• **About this exercise**:
Once the pictures are removed, restate the data below word for word.

• **Data shown**:
Start of Block

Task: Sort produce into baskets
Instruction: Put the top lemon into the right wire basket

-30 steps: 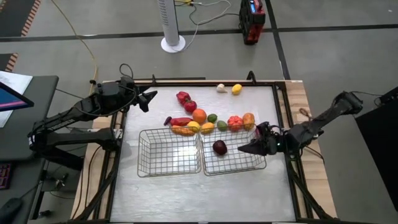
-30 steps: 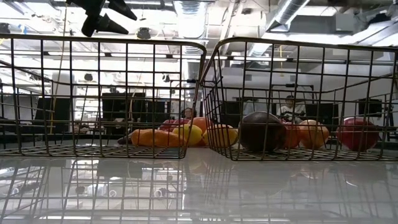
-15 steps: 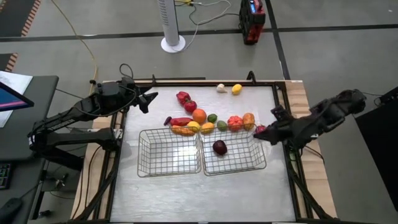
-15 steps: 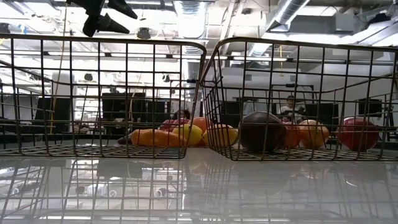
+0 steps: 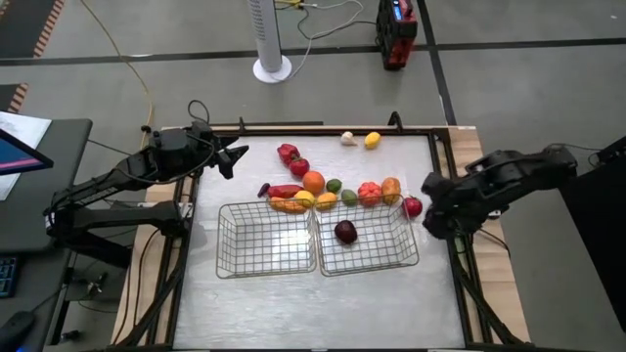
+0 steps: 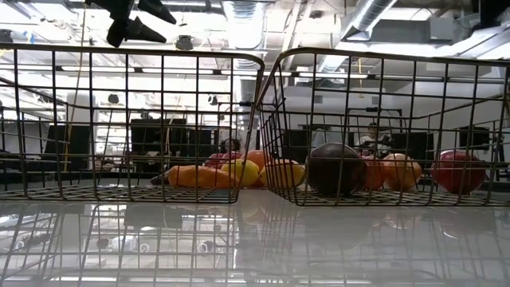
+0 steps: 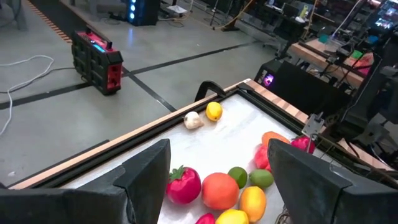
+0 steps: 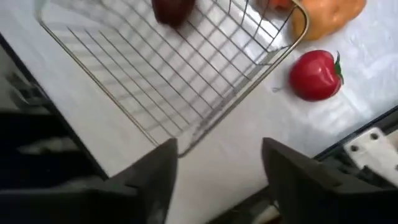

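Observation:
A dark maroon fruit lies in the right wire basket. The left basket stands beside it. Behind the baskets lies a row of produce: an orange, yellow, green and red pieces. A red apple rests on the table just right of the right basket. My right gripper hovers open at the table's right edge, near the apple and the basket's corner. My left gripper hangs open above the far left of the table.
A whitish piece and a yellow one lie near the table's far edge. A raised frame borders the table. Bare tabletop lies in front of the baskets. A person shows in the room beyond.
My right gripper has drawn back from above the right basket toward the table's right edge, swinging up and turning as it went. The produce and both baskets have stayed where they were.

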### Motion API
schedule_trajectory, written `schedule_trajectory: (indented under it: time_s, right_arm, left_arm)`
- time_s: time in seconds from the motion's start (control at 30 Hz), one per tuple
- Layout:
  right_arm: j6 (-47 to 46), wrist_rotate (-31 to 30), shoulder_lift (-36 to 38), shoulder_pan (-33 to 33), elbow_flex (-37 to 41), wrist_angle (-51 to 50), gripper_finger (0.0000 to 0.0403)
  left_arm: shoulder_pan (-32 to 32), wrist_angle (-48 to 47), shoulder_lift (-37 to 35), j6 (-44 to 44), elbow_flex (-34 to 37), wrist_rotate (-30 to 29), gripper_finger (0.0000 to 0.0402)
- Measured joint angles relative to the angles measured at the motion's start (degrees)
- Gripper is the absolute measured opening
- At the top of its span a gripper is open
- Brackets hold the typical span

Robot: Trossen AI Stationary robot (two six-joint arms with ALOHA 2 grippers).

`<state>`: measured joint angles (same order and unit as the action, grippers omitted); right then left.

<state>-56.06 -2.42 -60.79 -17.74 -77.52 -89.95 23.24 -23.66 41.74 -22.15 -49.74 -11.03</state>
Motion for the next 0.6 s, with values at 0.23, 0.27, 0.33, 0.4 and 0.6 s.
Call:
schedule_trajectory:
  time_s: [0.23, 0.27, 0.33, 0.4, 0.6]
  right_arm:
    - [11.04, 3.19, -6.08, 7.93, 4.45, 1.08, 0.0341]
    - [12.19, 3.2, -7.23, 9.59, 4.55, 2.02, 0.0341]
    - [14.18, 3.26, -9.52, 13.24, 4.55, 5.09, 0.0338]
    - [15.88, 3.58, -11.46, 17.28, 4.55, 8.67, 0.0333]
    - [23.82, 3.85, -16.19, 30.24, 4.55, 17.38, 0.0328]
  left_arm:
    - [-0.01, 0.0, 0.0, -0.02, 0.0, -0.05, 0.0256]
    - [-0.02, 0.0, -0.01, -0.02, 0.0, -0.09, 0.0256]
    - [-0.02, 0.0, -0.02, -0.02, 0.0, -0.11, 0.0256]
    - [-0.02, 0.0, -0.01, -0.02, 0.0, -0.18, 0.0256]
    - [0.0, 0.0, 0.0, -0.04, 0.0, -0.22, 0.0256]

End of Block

• **Output of the exercise**:
Task: Sort produce into baskets
Instruction: Put the top lemon into the right wire basket

-30 steps: 
-30 steps: 
-15 steps: 
-15 steps: 
+0 steps: 
+0 steps: 
+0 steps: 
+0 steps: 

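Observation:
A dark maroon fruit lies in the right wire basket. The left basket stands beside it. Behind the baskets lies a row of produce: an orange, yellow, green and red pieces. A red apple rests on the table just right of the right basket. My right gripper hovers open at the table's right edge, near the apple and the basket's corner. My left gripper hangs open above the far left of the table.
A whitish piece and a yellow one lie near the table's far edge. A raised frame borders the table. Bare tabletop lies in front of the baskets. A person shows in the room beyond.
My right gripper has drawn back from above the right basket toward the table's right edge, swinging up and turning as it went. The produce and both baskets have stayed where they were.
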
### Motion API
schedule_trajectory, written `schedule_trajectory: (indented under it: time_s, right_arm, left_arm)`
- time_s: time in seconds from the motion's start (control at 30 Hz), one per tuple
- Layout:
  right_arm: j6 (-47 to 46), wrist_rotate (-31 to 30), shoulder_lift (-36 to 38), shoulder_pan (-33 to 33), elbow_flex (-37 to 41), wrist_angle (-51 to 50), gripper_finger (0.0000 to 0.0403)
  left_arm: shoulder_pan (-32 to 32), wrist_angle (-48 to 47), shoulder_lift (-37 to 35), j6 (-44 to 44), elbow_flex (-34 to 37), wrist_rotate (-30 to 29), gripper_finger (0.0000 to 0.0402)
- Measured joint angles relative to the angles measured at the motion's start (degrees)
- Gripper is the absolute measured opening
- At the top of its span a gripper is open
- Brackets hold the typical span

Robot: Trossen AI Stationary robot (two six-joint arms with ALOHA 2 grippers).

`<state>`: measured joint angles (same order and unit as the action, grippers omitted); right then left.

<state>-56.06 -2.42 -60.79 -17.74 -77.52 -89.95 23.24 -23.66 41.74 -22.15 -49.74 -11.03</state>
Motion for the next 0.6 s, with values at 0.23, 0.27, 0.33, 0.4 and 0.6 s.
Call:
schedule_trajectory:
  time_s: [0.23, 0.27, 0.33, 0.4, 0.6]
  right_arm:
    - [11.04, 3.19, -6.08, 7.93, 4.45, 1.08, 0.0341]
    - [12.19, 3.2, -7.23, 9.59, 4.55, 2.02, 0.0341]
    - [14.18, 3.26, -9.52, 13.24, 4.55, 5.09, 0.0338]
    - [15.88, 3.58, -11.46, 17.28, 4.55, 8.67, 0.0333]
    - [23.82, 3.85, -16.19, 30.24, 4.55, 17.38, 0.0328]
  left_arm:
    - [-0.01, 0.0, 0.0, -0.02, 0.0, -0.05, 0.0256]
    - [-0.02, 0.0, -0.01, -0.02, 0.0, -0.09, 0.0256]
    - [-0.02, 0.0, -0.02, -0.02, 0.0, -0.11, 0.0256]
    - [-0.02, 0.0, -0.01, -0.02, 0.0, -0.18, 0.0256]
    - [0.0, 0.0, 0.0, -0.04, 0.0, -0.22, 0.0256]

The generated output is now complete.